Design - tingxingdong/clBLAS-private GitHub Wiki
clBLAS high level design
In addition to returning accurate results from all BLAS routines, a top priority for the design of the clBLAS library is high performance. In the beginning of design and development, the design for clBLAS to achieve the highest performance was to dynamically generate OpenCL kernels on the fly, given a set of input parameters passed to a routine at runtime and tuning for the specific hardware in a users machine. This implies that the very first time a routine is called with the given set of parameters, the kernel is generated and compiled on the fly, resulting in a performance hit on the first call. Unfortunately, the traditional BLAS API does not have a mechanism to separate out a perperation step from the function call, which many FFT API's enjoy with the concept of a plan. However, all additional calls to the BLAS API execute very fast.
This design persisted during the development of the GEMM, TRMM, TRSM, SYRK & SYR2K L3 routines and two of the L2 routines, GEMV and SYMV. A tool was developed which could heuristically go through the important parameters for one of those routines and save off the generator parameters to generate an optimal kernel for the device under test.
However, as the development of the library continued with the rest of the L2 & L1 routines, it was decided that the dynamically generated kernels would see diminishing benefits as the majority of the L2 routines and the entirety of the L1 routines would not be compute bound. The maintanence cost of dynamic kernels is that they are harder to develop, maintain and debug, opposed to the more traditional static .cl files for OpenCL. Therefore, the decision was made to switch development design to the more rigid KPRINTF template renderer, which is easier to develop, maintain and debug but still allows for flexibility on datatypes which the dynamic kernel generator enjoys.
Common organization
From the internal organization point of view the library can be decomposed in 2 parts: frontend and backend. The frontend performs initial parameters checking, solving strategy choosing and kernel caching. The backend is a set of parametrized kernel generators. At a typical CLBLAS library function the following steps are performed:
- Parameters validation and translation into an internal representation.

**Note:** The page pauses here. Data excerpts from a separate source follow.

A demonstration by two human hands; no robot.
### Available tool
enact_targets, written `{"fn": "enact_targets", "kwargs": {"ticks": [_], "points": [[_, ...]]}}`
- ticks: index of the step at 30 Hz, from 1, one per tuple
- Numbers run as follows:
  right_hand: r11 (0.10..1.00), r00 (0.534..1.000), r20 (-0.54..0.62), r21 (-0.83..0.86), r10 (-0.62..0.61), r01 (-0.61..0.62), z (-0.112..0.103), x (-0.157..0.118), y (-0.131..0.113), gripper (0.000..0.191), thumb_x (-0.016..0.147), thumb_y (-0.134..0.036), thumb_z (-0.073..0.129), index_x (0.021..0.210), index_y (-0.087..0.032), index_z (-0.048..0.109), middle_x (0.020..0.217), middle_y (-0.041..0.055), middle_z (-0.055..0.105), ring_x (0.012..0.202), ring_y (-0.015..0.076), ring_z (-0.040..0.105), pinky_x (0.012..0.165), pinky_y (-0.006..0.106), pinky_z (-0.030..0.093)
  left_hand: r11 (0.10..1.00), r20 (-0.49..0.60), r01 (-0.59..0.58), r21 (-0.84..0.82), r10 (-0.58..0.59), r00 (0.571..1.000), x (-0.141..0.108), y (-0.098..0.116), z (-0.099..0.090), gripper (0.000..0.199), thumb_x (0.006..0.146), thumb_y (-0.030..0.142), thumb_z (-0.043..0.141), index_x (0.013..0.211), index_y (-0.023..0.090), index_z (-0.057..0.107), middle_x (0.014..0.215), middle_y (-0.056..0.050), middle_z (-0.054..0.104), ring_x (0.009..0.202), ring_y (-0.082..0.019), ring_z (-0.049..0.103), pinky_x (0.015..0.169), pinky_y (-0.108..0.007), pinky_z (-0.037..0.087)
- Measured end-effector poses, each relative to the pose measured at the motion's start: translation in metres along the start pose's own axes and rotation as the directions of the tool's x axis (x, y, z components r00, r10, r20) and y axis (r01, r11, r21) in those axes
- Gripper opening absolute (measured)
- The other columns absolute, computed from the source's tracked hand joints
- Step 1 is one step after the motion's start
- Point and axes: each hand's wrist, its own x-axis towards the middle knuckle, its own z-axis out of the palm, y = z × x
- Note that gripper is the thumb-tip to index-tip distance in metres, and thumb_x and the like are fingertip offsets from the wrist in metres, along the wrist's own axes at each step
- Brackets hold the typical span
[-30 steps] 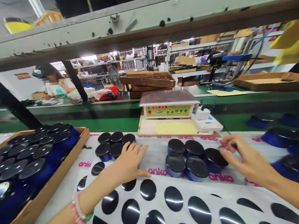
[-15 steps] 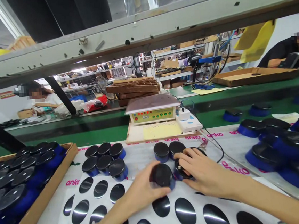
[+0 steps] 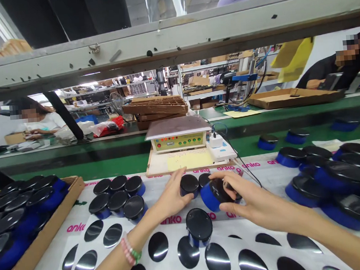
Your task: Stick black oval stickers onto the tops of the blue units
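My right hand grips a round blue piece with a glossy black top, tilted, above the white protective film. My left hand has thumb and fingers spread around the left side of another round piece; whether it touches is unclear. Just behind the held piece, one more round piece is partly hidden. A single round piece stands in front of my hands on a white sheet of black oval stickers. To the left is a group of several round pieces.
A cardboard box full of such pieces stands at left. Several more are heaped at right. A control box with lights sits behind, beside a white power adapter. A shelf beam crosses overhead. Two people sit beyond.
My left hand has let go of its round piece on the sticker sheet and moved back to another. My right hand has tilted its piece and lifted it. The view has shifted slightly.
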Motion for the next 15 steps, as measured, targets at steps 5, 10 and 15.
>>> {"fn": "enact_targets", "kwargs": {"ticks": [5,10,15], "points": [[0.996,0.976,-0.218,0.082,-0.019,0.038,-0.001,0.015,-0.015,0.018,0.083,-0.029,0.054,0.097,-0.024,0.044,0.080,-0.0019,0.045,0.069,0.0141,0.047,0.063,0.028,0.042,0.979,0.107,-0.201,0.020,0.198,0.974,-0.013,0.061,-0.014,0.087,0.073,0.031,0.068,0.143,0.022,0.017,0.150,-0.009,0.024,0.138,-0.025,0.022,0.114,-0.043,0.022],[0.968,0.962,-0.274,0.246,0.017,0.053,0.011,0.033,-0.023,0.015,0.089,-0.034,0.045,0.100,-0.024,0.046,0.071,-0.0041,0.035,0.061,0.0119,0.039,0.057,0.024,0.039,0.984,-0.016,-0.171,0.046,0.172,0.985,-0.015,0.077,-0.014,0.069,0.078,0.028,0.065,0.138,0.025,0.031,0.135,-0.004,0.049,0.122,-0.020,0.047,0.106,-0.037,0.036],[0.956,0.946,-0.323,0.263,-0.042,0.132,0.024,0.043,-0.030,0.008,0.090,-0.030,0.041,0.091,-0.023,0.044,0.076,-0.0024,0.041,0.067,0.0125,0.044,0.058,0.024,0.040,0.976,-0.072,-0.168,0.138,0.180,0.981,-0.021,0.069,-0.016,0.070,0.078,0.026,0.065,0.137,0.025,0.029,0.135,-0.005,0.049,0.121,-0.021,0.049,0.102,-0.035,0.040]]}}
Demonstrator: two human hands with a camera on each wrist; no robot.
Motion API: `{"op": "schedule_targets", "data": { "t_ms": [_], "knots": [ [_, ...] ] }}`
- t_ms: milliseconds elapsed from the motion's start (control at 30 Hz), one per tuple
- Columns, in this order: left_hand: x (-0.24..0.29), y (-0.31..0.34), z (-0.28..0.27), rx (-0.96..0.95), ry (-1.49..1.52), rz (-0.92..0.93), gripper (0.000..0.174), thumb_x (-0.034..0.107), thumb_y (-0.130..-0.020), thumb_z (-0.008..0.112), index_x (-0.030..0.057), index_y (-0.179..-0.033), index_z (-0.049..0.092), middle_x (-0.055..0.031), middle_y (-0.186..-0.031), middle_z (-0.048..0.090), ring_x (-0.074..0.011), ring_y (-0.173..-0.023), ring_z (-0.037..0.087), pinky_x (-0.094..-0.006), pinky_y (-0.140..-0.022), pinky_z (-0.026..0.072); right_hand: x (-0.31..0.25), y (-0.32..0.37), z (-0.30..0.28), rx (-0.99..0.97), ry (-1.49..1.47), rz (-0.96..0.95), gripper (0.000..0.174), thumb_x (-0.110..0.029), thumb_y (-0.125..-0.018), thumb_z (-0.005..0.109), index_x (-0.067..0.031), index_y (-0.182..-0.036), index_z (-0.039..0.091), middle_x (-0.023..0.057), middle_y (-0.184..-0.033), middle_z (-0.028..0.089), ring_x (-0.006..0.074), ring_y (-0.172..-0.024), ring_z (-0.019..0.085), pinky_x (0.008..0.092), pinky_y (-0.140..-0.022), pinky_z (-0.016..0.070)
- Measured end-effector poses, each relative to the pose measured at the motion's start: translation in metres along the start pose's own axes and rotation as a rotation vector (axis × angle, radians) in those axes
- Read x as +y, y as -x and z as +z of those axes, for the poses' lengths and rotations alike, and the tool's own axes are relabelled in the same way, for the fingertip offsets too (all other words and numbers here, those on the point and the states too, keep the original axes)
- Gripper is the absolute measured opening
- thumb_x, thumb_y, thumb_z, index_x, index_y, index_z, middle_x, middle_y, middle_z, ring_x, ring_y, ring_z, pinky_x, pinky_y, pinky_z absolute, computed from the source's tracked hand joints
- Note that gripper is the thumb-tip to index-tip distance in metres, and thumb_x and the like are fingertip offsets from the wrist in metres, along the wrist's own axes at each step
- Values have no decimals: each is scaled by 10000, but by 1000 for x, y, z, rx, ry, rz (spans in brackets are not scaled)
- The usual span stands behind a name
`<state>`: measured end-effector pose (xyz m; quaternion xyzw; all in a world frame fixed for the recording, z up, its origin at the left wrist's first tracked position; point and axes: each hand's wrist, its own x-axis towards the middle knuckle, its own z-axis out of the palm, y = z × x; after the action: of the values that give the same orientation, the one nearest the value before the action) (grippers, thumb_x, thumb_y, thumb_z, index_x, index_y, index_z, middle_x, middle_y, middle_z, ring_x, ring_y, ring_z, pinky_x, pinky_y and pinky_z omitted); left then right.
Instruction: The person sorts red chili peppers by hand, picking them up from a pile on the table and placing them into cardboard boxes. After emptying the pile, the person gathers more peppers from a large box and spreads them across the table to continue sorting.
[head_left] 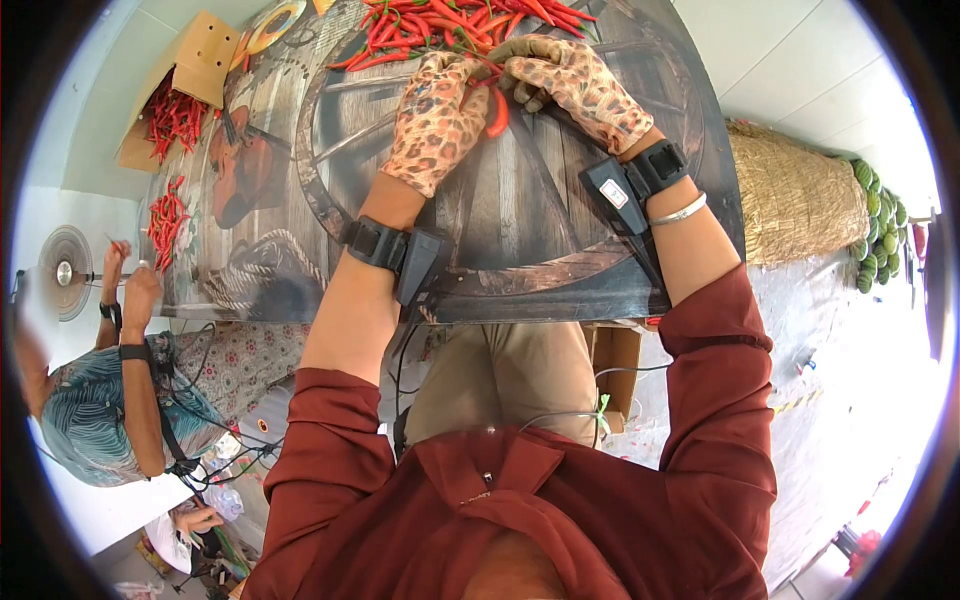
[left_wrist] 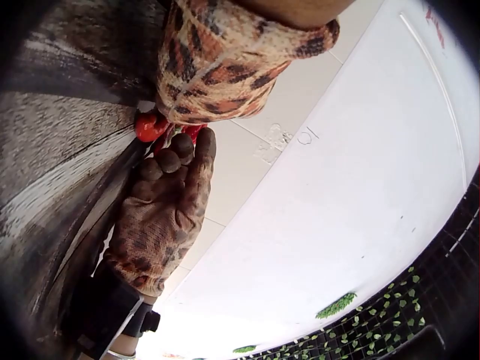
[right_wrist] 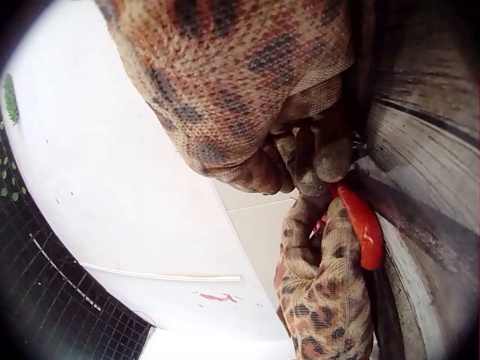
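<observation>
Both hands wear leopard-print gloves and meet over the table, close in front of a heap of red chili peppers (head_left: 450, 25). My left hand (head_left: 437, 120) pinches a single red chili pepper (right_wrist: 361, 225) between thumb and fingers, its curved body sticking out toward me. Opposite it, my right hand (head_left: 575, 85) has curled fingers, with the fingertips (right_wrist: 330, 169) right at the upper end of that chili pepper. The stem is hidden among the fingers in the right wrist view.
A cardboard box (head_left: 200, 65) of red chilies lies open at the far left, with a smaller chili pile (head_left: 165, 225) nearer. Another person (head_left: 100, 410) sits at the left beside a fan (head_left: 65, 272). The table's front edge (head_left: 540, 308) runs below my forearms.
</observation>
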<state>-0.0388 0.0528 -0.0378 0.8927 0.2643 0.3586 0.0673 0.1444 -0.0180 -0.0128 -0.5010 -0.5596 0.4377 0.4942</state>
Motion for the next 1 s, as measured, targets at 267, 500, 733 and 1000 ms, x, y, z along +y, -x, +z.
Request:
{"op": "schedule_targets", "data": {
  "t_ms": [267,500,733,1000],
  "knots": [
    [3,2,-2,22,26,-92,271,137,-798,629,34,-1047,605,-161,-1001,607,-315,-941,582,-399,-829,472,6,-1,-2,9,-108,-17,275,-189,-918,567,-34,-1139,616,22,-868,630,75,-707,573,221,-628,493],
    [11,2,-12,-78,207,-261,283,116,-812,617,18,-1076,592,-161,-1025,654,-280,-950,639,-365,-829,504,9,-2,-7,38,-507,-23,231,-132,-930,530,-1,-1102,612,65,-911,643,111,-712,594,251,-643,507],
    [18,3,-17,-118,337,-278,306,86,-845,623,2,-1132,565,-126,-1022,655,-197,-935,639,-307,-827,500,18,-9,-17,74,-807,-77,243,-108,-928,517,49,-1102,581,144,-952,643,142,-738,579,263,-653,499],
    [7,-22,-16,-32,476,-244,271,40,-835,582,30,-1106,593,-113,-1030,650,-225,-969,627,-321,-848,499,32,-15,-27,65,-978,-93,283,-122,-946,494,74,-1145,539,74,-900,556,128,-760,518,261,-655,473]
  ]
}}
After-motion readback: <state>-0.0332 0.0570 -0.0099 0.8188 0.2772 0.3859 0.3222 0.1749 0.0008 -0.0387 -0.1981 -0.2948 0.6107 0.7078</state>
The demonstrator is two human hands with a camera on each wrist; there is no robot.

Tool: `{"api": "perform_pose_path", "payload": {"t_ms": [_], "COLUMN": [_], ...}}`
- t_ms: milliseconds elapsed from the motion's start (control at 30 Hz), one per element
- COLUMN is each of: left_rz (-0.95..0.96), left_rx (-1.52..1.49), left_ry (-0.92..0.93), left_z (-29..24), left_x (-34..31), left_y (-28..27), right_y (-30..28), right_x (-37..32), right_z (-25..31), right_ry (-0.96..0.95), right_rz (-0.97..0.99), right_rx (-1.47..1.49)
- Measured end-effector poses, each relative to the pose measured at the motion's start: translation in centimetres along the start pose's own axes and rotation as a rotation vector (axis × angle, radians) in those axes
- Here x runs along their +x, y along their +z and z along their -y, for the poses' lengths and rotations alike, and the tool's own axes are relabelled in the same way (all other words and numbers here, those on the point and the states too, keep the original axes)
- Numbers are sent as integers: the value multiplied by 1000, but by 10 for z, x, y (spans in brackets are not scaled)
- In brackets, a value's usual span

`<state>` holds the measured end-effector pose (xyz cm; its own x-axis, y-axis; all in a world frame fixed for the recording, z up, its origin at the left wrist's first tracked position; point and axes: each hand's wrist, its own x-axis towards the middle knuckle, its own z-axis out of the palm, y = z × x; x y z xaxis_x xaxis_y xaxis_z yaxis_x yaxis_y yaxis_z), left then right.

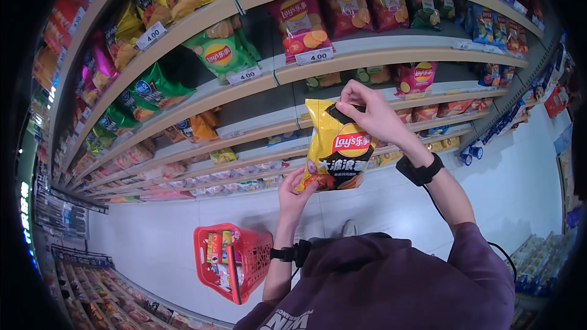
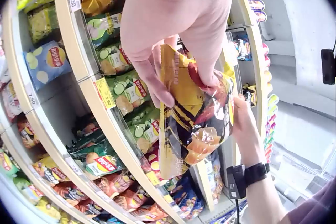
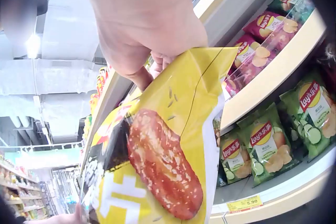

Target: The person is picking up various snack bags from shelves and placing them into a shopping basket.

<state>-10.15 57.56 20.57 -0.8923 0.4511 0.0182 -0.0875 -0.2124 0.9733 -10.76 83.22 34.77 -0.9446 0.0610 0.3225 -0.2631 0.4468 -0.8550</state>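
Note:
A yellow and black bag of potato chips (image 1: 342, 150) with a Lay's logo is held up in front of the shelves, its printed front toward the head camera. My left hand (image 1: 296, 194) grips its lower left corner, thumb on the front. At the upper right edge, my right hand (image 1: 374, 113) pinches the bag between thumb and fingers. In the left wrist view the bag (image 2: 197, 124) shows food pictures, with the left hand (image 2: 176, 19) close over it. The right wrist view shows the bag's yellow side (image 3: 163, 145) below the right hand (image 3: 152, 29).
Curved shelves (image 1: 367, 55) full of chip bags rise ahead, with price tags along their edges. A red shopping basket (image 1: 254, 256) holding several packages stands on the white floor (image 1: 159, 238) to the left. More stocked shelves (image 1: 116, 296) line the lower left.

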Motion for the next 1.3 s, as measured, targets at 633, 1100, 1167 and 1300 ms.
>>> {"api": "perform_pose_path", "payload": {"t_ms": [633, 1100, 1167, 1300], "left_rz": [-218, -194, -191, -176], "left_rx": [-228, -276, -263, -57], "left_ry": [122, 243, 221, 118], "left_z": [-32, -10, -2, 10], "left_x": [3, 12, 17, 14], "left_y": [16, 2, -1, -4], "right_y": [-26, -38, -31, -28], "right_x": [26, 13, 9, -1], "right_z": [0, 9, 12, 31], "right_ry": [-32, -36, -120, -153], "right_rz": [-201, -293, -330, -260], "right_rx": [280, 248, 200, 54]}}
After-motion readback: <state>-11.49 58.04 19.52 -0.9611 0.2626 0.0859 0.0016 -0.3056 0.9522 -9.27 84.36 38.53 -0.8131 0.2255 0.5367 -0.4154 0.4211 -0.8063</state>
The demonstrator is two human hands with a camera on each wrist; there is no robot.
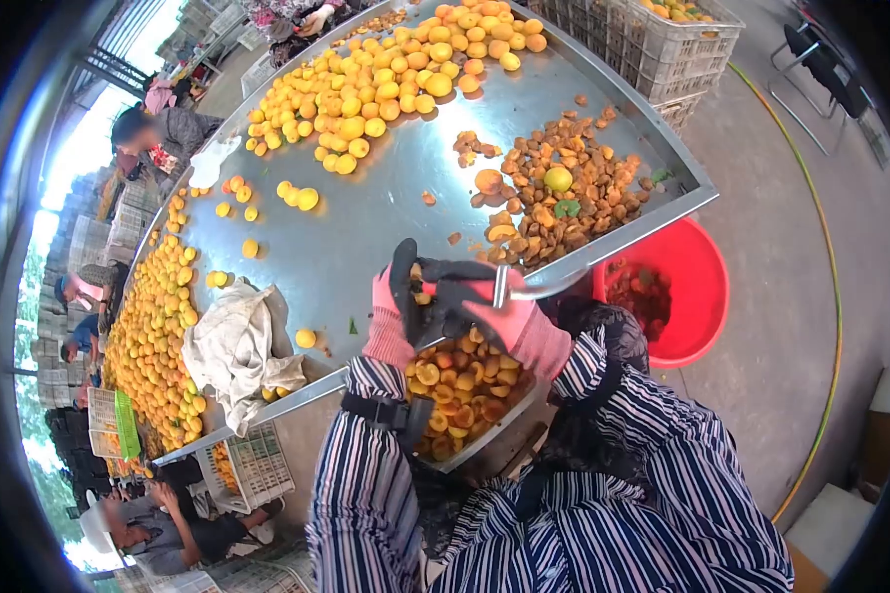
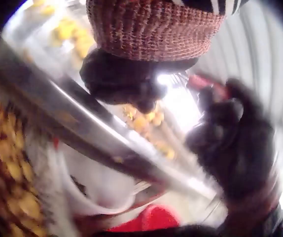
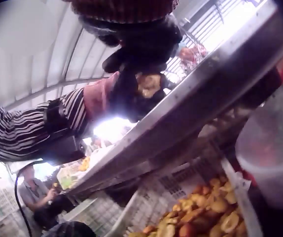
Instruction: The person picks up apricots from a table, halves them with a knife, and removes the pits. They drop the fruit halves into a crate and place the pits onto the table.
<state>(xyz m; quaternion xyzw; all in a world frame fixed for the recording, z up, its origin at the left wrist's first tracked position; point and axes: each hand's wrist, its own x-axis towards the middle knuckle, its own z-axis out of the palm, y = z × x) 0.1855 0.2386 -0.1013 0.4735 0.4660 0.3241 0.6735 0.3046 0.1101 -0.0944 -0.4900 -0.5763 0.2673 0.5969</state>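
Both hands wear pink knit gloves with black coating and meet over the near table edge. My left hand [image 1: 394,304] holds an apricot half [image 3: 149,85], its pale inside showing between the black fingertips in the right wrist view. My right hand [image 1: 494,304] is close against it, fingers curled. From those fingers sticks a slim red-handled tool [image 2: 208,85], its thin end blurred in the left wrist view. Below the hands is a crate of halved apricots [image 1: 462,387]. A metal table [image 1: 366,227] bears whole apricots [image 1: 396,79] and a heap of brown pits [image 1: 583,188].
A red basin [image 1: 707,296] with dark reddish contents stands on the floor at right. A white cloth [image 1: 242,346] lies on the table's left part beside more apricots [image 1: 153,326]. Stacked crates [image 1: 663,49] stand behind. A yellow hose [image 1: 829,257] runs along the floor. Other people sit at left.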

- Distributing the problem among passed command queues
- Making math decomposition for each problem part in order to leverage faster kernels which are native for other functions
- Choosing the best kind of kernel to solve the problem with.
- Getting the best decomposition block sizes for the problem from the kernel database file.
- Checking if the kernel matching to problem flags is presented in the kernel cache. If not it tries to load the kernel from the kernel database file. Eventually, if this database is not available, or the kernel is not presented in it, in invokes a respective kernel generator. The obtained kernel is added then to the cache.
- Enqueueing kernels for all the gotten subproblems.
Problem decompositions
For all functions a block approach is used. This means that matrices are divided onto independent blocks processed sequantially. The size of blocks which a kernel should operate with are described with the SubproblemDim structure. It describes the amount of work that each work group or work item should perform and steps which the should process blocks with. The amount of work is expressed in terms of the output matrix chunk that should be updated. BLAS uses at most 2 level decomposition. The level 0 describes the work that the entire work group performs, and the level 1 describes the work for a single work item. A generator is free to select itself if it uses 1 or 2 levels. If 1 level decomposition is selected the front-end assumes that this is the work item related level. A decomposition may be 1D or 2D. This matches to the OpenCL execution model, i.e 1D decomposition matches to 1D work space as well as the 2D one matches to 2D work space.A generator specify supported decomposition dimensions with the SF_WSPACE_1D and SF_WSPACE_2D flags. Basically, the design assumes that both schemes may work out at the same time for the same generator. However, currently the front-end assumes that 2 decomposition is always better and prefers a 2D work space if the SF_WSPACE_2D flag is specified.
Submitting problems to the generic layer
A generic layer follows the library API level. It is designed to take care of common operations such as distributing work
among command queues, efficient math decomposition, etc. It deals with an abstract solution sequence incorporating
information about subproblems given in totality the initial problem, kernels, command queues and scratch resources
if they are needed. The top layer will first fill a CLBlasKargs structure assigning respective fields with
the values of function arguments, and then build a solution sequence calling the makeSolutionSeq()
function.
The sequence is dispatched with the executeSolutionSeq()
function. freeSolutionSeq()
frees all resources consumed
by the sequence.
Dynamic kernel generation
Overview
The following describes the design of the BLAS library dynamic kernel generator organization and the approaches it uses to optimize the library for different GPU-based hardware. The technique is known as AEOS, that means “Automated Empirical Optimization of Software” which makes it possible to produce optimal code automatically for a target platform benefitting as if from intricate hand tuning.